#### Exercise:
Return the number of lines below with "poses" in them, and nothing else.

#### Data to process:
......

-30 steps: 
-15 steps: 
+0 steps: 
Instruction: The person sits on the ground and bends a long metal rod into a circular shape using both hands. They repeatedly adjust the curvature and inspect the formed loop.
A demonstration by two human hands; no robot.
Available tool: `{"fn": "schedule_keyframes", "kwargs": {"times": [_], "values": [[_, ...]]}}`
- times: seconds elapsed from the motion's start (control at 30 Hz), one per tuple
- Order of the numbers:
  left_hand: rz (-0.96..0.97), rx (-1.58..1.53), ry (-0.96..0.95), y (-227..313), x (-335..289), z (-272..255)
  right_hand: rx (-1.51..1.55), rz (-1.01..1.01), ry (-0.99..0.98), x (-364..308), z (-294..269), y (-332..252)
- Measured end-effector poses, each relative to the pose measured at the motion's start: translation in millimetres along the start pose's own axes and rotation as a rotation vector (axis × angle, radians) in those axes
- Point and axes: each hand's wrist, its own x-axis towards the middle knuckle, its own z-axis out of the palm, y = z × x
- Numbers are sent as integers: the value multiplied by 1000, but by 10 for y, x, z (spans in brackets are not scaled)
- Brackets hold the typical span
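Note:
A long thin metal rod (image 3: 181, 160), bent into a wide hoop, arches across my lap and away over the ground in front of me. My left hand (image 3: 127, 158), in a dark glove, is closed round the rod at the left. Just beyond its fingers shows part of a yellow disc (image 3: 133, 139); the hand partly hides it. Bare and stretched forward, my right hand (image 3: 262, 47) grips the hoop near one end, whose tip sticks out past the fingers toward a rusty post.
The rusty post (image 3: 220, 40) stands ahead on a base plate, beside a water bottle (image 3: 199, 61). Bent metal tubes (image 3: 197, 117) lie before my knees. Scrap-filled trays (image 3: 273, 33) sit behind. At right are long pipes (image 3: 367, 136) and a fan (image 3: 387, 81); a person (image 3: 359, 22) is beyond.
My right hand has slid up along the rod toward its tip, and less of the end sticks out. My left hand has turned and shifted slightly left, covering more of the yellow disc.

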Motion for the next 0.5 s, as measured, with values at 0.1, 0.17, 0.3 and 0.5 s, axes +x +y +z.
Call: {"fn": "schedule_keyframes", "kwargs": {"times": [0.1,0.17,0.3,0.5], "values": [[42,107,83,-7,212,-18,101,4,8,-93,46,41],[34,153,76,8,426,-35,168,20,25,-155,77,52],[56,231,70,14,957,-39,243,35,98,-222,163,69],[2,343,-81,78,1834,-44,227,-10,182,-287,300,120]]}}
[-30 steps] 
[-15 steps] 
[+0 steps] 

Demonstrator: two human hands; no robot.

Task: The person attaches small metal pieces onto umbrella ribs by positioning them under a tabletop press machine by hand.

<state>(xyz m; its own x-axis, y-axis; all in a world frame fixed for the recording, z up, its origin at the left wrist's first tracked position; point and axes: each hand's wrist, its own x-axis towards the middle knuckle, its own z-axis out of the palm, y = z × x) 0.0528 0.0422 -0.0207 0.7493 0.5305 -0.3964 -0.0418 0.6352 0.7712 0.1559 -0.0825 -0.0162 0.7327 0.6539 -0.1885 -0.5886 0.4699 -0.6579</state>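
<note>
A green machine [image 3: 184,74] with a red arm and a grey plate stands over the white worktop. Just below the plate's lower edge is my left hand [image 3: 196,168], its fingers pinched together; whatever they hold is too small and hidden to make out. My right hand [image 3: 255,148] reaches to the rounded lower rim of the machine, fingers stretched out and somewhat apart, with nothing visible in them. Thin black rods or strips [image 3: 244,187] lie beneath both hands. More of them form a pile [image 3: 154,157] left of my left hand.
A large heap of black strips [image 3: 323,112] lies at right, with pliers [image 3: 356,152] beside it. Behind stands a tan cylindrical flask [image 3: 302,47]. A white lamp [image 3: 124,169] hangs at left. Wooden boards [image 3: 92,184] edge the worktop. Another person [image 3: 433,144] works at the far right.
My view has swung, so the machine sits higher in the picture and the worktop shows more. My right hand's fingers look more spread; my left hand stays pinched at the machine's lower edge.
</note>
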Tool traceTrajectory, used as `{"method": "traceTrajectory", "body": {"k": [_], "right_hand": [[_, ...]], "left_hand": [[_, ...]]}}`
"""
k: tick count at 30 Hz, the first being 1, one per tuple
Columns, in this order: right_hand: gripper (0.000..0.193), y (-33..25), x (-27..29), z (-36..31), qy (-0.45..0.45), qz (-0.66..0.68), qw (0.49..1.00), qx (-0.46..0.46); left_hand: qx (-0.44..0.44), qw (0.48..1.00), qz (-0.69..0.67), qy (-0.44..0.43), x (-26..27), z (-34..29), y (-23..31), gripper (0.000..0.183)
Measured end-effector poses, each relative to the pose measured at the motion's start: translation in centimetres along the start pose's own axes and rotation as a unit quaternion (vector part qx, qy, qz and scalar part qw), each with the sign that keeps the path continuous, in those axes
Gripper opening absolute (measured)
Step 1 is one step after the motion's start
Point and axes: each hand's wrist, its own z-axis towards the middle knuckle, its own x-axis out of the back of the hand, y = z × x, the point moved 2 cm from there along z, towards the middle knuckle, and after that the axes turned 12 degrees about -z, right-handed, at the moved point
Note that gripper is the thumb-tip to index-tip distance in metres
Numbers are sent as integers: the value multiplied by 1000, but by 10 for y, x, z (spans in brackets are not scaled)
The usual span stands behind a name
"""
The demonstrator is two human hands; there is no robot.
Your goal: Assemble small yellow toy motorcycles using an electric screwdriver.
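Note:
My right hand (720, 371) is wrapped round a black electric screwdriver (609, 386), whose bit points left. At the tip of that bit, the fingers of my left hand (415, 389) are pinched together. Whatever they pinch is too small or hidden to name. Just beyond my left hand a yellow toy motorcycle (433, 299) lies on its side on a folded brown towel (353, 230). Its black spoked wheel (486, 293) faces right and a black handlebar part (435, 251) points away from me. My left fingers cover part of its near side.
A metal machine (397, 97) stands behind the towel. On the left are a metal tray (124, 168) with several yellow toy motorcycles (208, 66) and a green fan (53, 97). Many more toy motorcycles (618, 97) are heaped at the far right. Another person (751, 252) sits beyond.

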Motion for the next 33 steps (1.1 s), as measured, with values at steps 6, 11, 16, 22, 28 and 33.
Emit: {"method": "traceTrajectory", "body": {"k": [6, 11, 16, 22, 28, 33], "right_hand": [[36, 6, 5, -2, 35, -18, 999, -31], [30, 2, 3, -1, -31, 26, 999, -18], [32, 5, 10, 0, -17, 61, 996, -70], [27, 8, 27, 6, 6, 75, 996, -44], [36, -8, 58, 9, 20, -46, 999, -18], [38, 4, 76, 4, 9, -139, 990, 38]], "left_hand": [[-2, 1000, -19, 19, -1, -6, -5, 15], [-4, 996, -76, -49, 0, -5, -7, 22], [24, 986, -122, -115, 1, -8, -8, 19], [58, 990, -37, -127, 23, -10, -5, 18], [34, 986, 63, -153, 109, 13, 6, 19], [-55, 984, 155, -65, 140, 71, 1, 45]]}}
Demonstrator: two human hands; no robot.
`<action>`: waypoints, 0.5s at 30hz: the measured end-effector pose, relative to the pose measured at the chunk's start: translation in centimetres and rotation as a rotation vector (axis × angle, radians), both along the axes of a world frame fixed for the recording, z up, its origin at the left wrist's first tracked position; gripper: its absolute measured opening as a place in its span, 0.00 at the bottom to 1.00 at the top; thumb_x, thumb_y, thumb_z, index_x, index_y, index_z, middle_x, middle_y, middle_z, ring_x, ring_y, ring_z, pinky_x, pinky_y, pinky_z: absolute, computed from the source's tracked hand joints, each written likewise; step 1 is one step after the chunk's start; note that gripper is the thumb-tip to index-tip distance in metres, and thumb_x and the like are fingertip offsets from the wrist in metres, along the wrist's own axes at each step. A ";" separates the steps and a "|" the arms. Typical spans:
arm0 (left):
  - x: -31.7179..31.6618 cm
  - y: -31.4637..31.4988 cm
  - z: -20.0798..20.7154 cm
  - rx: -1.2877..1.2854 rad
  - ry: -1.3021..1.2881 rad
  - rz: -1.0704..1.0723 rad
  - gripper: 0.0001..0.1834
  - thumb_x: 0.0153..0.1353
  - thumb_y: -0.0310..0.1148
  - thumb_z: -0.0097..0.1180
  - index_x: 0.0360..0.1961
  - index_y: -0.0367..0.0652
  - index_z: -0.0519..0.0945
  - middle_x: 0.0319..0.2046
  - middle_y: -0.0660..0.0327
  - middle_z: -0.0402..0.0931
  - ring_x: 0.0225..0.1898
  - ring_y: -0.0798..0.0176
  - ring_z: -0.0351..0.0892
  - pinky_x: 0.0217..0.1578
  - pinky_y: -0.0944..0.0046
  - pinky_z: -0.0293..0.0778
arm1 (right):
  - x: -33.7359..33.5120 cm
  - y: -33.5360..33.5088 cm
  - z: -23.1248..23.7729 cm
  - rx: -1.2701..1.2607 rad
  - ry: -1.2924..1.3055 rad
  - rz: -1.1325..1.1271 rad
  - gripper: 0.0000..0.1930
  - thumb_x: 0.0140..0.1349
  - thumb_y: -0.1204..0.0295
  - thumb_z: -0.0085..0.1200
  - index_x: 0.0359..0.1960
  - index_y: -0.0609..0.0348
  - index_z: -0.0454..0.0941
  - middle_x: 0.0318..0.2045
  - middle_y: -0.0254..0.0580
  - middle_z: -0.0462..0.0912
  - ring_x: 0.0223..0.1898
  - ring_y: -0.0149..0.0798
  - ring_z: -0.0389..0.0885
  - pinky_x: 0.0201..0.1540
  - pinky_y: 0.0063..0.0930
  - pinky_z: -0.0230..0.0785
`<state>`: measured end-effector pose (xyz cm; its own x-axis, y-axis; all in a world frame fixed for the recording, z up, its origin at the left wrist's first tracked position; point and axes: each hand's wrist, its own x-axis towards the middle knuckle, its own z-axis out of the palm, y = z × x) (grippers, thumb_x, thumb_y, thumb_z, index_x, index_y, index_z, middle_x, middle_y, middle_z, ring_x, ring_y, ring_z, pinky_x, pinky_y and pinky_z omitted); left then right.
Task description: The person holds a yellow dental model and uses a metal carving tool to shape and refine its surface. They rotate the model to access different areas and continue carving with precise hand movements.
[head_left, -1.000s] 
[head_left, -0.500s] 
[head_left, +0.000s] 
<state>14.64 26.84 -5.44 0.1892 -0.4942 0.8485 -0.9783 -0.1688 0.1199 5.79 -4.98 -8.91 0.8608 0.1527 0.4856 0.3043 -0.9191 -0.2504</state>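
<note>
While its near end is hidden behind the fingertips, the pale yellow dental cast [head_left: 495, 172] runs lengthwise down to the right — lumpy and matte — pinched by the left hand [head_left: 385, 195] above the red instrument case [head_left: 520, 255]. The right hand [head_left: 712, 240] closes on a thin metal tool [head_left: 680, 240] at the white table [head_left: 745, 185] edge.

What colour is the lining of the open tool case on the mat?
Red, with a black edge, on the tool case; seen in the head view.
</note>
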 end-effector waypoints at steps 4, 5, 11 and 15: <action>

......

#### Solution to this exercise:
2